Summer Certification Limited Time 70% Discount Offer - Ends in 0d 00h 00m 00s - Coupon code = getmirror
Pass the Databricks Certification Databricks-Certified-Associate-Developer-for-Apache-Spark-3.5 Questions and answers with ExamsMirror
Exam Databricks-Certified-Associate-Developer-for-Apache-Spark-3.5 Premium Access
View all detail and faqs for the Databricks-Certified-Associate-Developer-for-Apache-Spark-3.5 exam
807 Students Passed
85% Average Score
96% Same Questions
An engineer notices a significant increase in the job execution time during the execution of a Spark job. After some investigation, the engineer decides to check the logs produced by the Executors.
How should the engineer retrieve the Executor logs to diagnose performance issues in the Spark application?
37 of 55.
A data scientist is working with a Spark DataFrame called customerDF that contains customer information.
The DataFrame has a column named email with customer email addresses.
The data scientist needs to split this column into username and domain parts.
Which code snippet splits the email column into username and domain columns?
28 of 55.
A data analyst builds a Spark application to analyze finance data and performs the following operations:
filter, select, groupBy, and coalesce.
Which operation results in a shuffle?
A data scientist is working on a project that requires processing large amounts of structured data, performing SQL queries, and applying machine learning algorithms. The data scientist is considering using Apache Spark for this task.
Which combination of Apache Spark modules should the data scientist use in this scenario?
Options:
Which feature of Spark Connect is considered when designing an application to enable remote interaction with the Spark cluster?
55 of 55.
An application architect has been investigating Spark Connect as a way to modernize existing Spark applications running in their organization.
Which requirement blocks the adoption of Spark Connect in this organization?
14 of 55.
A developer created a DataFrame with columns color, fruit, and taste, and wrote the data to a Parquet directory using:
df.write.partitionBy("color", "taste").parquet("/path/to/output")

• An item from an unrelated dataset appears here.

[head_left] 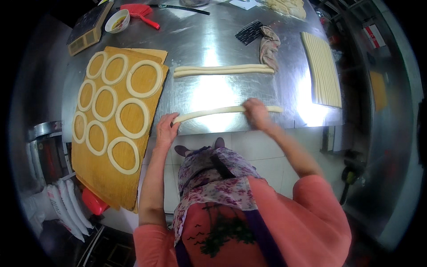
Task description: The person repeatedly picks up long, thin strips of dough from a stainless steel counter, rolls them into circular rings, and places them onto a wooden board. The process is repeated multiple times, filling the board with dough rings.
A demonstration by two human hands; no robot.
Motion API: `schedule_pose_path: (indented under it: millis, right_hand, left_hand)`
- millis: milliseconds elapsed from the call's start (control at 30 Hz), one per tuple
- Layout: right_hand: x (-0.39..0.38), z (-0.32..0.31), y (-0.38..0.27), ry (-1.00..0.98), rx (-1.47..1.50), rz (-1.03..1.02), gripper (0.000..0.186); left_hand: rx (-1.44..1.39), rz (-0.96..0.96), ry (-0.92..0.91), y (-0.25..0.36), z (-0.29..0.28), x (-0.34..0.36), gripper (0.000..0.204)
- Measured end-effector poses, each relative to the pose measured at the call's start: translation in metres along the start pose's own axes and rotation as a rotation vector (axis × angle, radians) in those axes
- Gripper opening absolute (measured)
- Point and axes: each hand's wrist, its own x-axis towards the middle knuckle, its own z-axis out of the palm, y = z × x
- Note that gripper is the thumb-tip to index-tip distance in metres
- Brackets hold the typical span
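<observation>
A long pale dough rope (213,112) lies along the near edge of the steel table (213,44). My left hand (166,129) rests on its left end, fingers spread flat. My right hand (255,111) presses down on the rope near its right end. Two more dough ropes (222,70) lie side by side further back on the table. To the left, a wooden board (100,178) carries several dough rings (131,118) in rows.
A row of several straight dough strips (322,69) lies at the right of the table, beside a crumpled cloth (269,46) and a dark scraper (249,32). At the back stand a small bowl (117,21), a red brush (138,11) and a scale (89,26).
</observation>
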Motion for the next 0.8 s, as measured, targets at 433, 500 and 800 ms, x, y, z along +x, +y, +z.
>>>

What is the result of this code?
13 of 55.
A developer needs to produce a Python dictionary using data stored in a small Parquet table, which looks like this:
region_id
region_name
10
North
12
East
14
West
The resulting Python dictionary must contain a mapping of region_id to region_name, containing the smallest 3 region_id values.
Which code fragment meets the requirements?
A data engineer is asked to build an ingestion pipeline for a set of Parquet files delivered by an upstream team on a nightly basis. The data is stored in a directory structure with a base path of "/path/events/data". The upstream team drops daily data into the underlying subdirectories following the convention year/month/day.
A few examples of the directory structure are:

Which of the following code snippets will read all the data within the directory structure?
48 of 55.
A data engineer needs to join multiple DataFrames and has written the following code:
from pyspark.sql.functions import broadcast
data1 = [(1, "A"), (2, "B")]
data2 = [(1, "X"), (2, "Y")]
data3 = [(1, "M"), (2, "N")]
df1 = spark.createDataFrame(data1, ["id", "val1"])
df2 = spark.createDataFrame(data2, ["id", "val2"])
df3 = spark.createDataFrame(data3, ["id", "val3"])
df_joined = df1.join(broadcast(df2), "id", "inner") \
.join(broadcast(df3), "id", "inner")
What will be the output of this code?
TOP CODES
Top selling exam codes in the certification world, popular, in demand and updated to help you pass on the first try.